How I Power Plan For A Productive Week

“If you fail to plan, you are planning to fail.” – Benjamin Franklin.

One of the most beneficial practices I’ve developed is to take the necessary time out to power plan for the week ahead. When I plan for my week, I am really clear on the necessary steps I need to take in order to maximise my productivity and achieve all the tasks I have set out for myself. When I do this, I truly feel like I’m an unstoppable force!

There are a few steps I follow in order to power plan and to set my week up for success:


It may seem like a really basic tool, however there is something so powerful about writing a to-do list and putting pen to paper. When I write down all the things I need to achieve, it means that all these items are out of my head and on a page. A useful tip is to continually ask yourself “what else?” until you can no longer think of any tasks you want to get done, irrespective of how big or small it may be.

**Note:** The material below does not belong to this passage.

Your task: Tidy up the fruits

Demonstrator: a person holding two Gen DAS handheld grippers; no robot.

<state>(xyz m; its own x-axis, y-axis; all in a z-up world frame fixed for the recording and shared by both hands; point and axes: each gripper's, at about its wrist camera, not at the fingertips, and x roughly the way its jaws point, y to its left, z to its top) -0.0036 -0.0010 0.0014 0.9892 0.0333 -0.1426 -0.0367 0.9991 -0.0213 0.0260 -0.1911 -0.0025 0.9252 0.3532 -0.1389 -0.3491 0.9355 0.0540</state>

Writing a to-do list is also a practical way of helping to reduce feelings of anxiety and overwhelm. You can make this into an enjoyable Sunday evening practice by lighting a candle, sitting on your lounge, playing some music and working on your list. I find this helps me to reduce Sunday night anxiety and transition with a sense of calm into the working week.


Once you have written your to-do list, it is important to understand what your key priorities are for the week. Ask yourself:

“What are the top 2-3 priorities that I absolutely must complete this week?”

“What are the items which I am feeling the most fear or resistance around?”

“If this item does not get done, what would be the outcome / impact?”

Ensure that you schedule in time to prioritise these tasks. I recommend working on the difficult, important tasks first thing in the morning while your mind is fresh and free of distractions.


I use the calendar in my iPhone and Outlook to schedule in all work and personal commitments. This helps to ensure there is a clear plan of how you are going to utilise your time throughout the day. Schedule in:

  • Meetings, phone calls & appointments.
  • Blocked out, focused time to work on projects and difficult tasks.
  • Project deadlines.
  • Any personal commitments you have made to yourself e.g. working out, time to self care etc.
  • Any social commitments.

Having a visual representation of all your priorities and commitments helps you to stay accountable and ensure you treat all personal commitments you have made to yourself as you would appointments with others.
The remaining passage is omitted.